さらに、CNFを他の一般的に用いられる強化繊維であるガラス繊維あるいは炭素繊維に置き換えると、ピンディスク試験において相手ピン試料の表面に荒れが生じ、摩擦摩耗用とではふさわしくない。

Claims (11)

  1. 水、または水と水溶性の有機溶媒との混合溶媒に分散可能なフッ素樹脂を主成分とし、
    前記フッ素樹脂が、フッ化ビニリデン、トリフルオロエチレン、クロロトリフルオロエチレン、テトラフルオロエチレン、ペンタフルオロプロピレン、ヘキサフルオロプロピレンから選ばれる一種以上の炭素数2~4のフルオロオレフィンに基づく重合単位を必須成分とするフルオロオレフィン系共重合体であり、
    該フルオロオレフィン系共重合体が、 フルオロオレフィンに基づく繰返し単位と、カルボキシ基および/又は水酸基を含む繰返し単位からなる、フルオロオレフィン共重合体の水系エマルジョンであり、
    前記フルオロオレフィン系共重合体と、平均直径が1nm以上100nm以下であり且つアスペクト比が100以上であるセルロースナノファイバー、前記セルロースナノファイバーを前記水、または水と水溶性の有機溶媒との混合溶媒中で分散させる分散剤と、を含む樹脂組成物。

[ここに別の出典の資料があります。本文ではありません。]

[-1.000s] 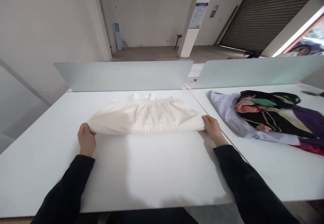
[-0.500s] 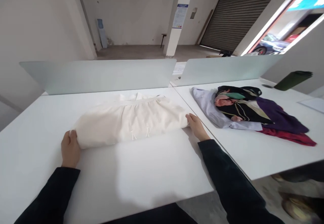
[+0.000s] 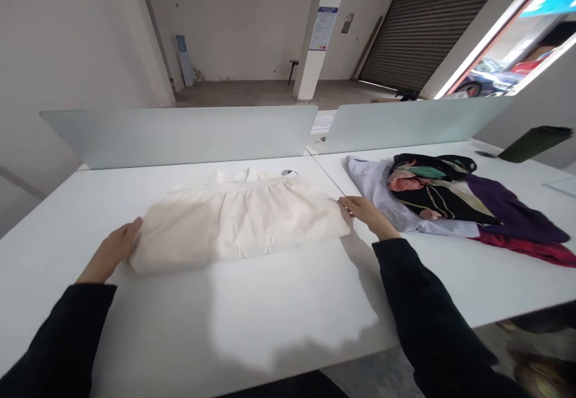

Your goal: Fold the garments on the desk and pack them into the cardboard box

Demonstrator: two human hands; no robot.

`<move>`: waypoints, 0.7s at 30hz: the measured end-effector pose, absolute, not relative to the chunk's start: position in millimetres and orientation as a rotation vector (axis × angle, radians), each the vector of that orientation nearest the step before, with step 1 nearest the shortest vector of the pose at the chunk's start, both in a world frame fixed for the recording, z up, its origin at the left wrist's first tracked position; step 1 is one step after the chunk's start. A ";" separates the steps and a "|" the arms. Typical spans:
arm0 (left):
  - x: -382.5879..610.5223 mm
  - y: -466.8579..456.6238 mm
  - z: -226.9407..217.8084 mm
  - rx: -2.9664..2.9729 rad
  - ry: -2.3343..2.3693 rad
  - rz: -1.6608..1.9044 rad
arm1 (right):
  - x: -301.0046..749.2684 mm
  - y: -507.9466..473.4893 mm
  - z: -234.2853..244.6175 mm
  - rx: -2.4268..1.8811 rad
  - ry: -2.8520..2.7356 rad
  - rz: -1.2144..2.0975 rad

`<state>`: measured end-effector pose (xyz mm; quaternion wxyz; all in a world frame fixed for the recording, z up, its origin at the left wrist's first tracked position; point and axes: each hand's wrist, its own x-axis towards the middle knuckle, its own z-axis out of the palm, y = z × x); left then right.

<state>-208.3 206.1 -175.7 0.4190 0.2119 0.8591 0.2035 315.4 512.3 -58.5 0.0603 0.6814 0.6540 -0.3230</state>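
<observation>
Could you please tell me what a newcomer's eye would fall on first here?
Probably the cream garment, lying on the white table between the left hand and the right hand. Next would come the colourful heap of clothes to its right, with its black, purple and red fabric. Beyond, the dark roller shutter stands out at upper right.

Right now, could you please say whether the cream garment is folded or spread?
Folded: the cream garment forms a thick band with a rounded near edge.

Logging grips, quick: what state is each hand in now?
Left hand: at the left end of the long folded cream cloth; grip cannot be told.
Right hand: closed, holding the cloth's right end.
</observation>
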 end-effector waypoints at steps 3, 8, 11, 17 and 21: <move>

  2. 前記セルロースナノファイバーが、未変性セルロースナノファイバーである事を特徴とする、請求項1に記載の樹脂組成物。
  3. 前記水、または水と水溶性の有機溶媒との混合溶媒に分散可能なフッ素樹脂が架橋可能な構造を有する架橋性フッ素樹脂である事を特徴とする、請求項1または2に記載の樹脂組成物。
  4. 前記セルロースナノファイバーを前記水、または水と水溶性の有機溶媒との混合溶媒中で分散させる分散剤が、該水、または水と水溶性の有機溶媒との混合溶媒内でセルロースナノファイバーを分散させるアクリルスルホン系分散剤、カルボン酸系分散剤、ホスホリルコリン系分散剤である事を特徴とする、請求項1~3いずれかに記載の樹脂組成物。
  5. 架橋剤を含む事を特徴とする、請求項1~4いずれかに記載の樹脂組成物。
  6. 摩擦面の少なくとも一部が請求項1~5いずれかに記載の前記樹脂組成物からなるしゅう動部材。
  7. 非粘着面の少なくとも一部が請求項1~5いずれかに記載の前記樹脂組成物からなる非粘着性部材。
  8. 請求項1~5いずれかに記載の樹脂組成物からなるコーティング材料。
  9. 水、または水と水溶性の有機溶媒との混合溶媒に分散可能なフッ素樹脂が、
    フッ化ビニリデン、トリフルオロエチレン、クロロトリフルオロエチレン、テトラフルオロエチレン、ペンタフルオロプロピレン、ヘキサフルオロプロピレンから選ばれる一種以上の炭素数2~4のフルオロオレフィンに基づく重合単位を必須成分とするフルオロオレフィン系共重合体であり、
    該フルオロオレフィン系共重合体が、 フルオロオレフィンに基づく繰返し単位と、カルボキシ基および/又は水酸基を含む繰返し単位からなる、フルオロオレフィン系共重合体の水系エマルジョンであり、
    前記フッ素樹脂と、平均直径が1nm以上100nm以下であり、且つ、アスペクト比が100以上であるセルロースナノファイバー、セルロースナノファイバーを前記水、または水と水溶性の有機溶媒との混合溶媒中で分散させる分散剤と、を含む樹脂組成物を前記水、または水と水溶性の有機溶媒との混合溶媒内で攪拌混合し、前記セルロースナノファイバーを前記水、または水と水溶性の有機溶媒との混合溶媒内で分散させる事で混合分散体を得る混合分散工程と、
    前記混合分散体の溶媒を乾燥させる事で乾燥組成物を得る乾燥工程と、
    を含む事を特徴とする樹脂組成物の製造方法。
  10. 前記混合分散工程において、前記水、または水と水溶性の有機溶媒との混合溶媒に分散可能なフッ素樹脂が、前記水、または水と水溶性の有機溶媒との混合溶媒内でエマルジョンを形成する事を特徴とする、請求項9に記載の樹脂組成物の製造方法。
  11. 前記乾燥組成物を成形加工する成形工程を含む事を特徴とする請求項又は10に記載の樹脂成形品の製造方法。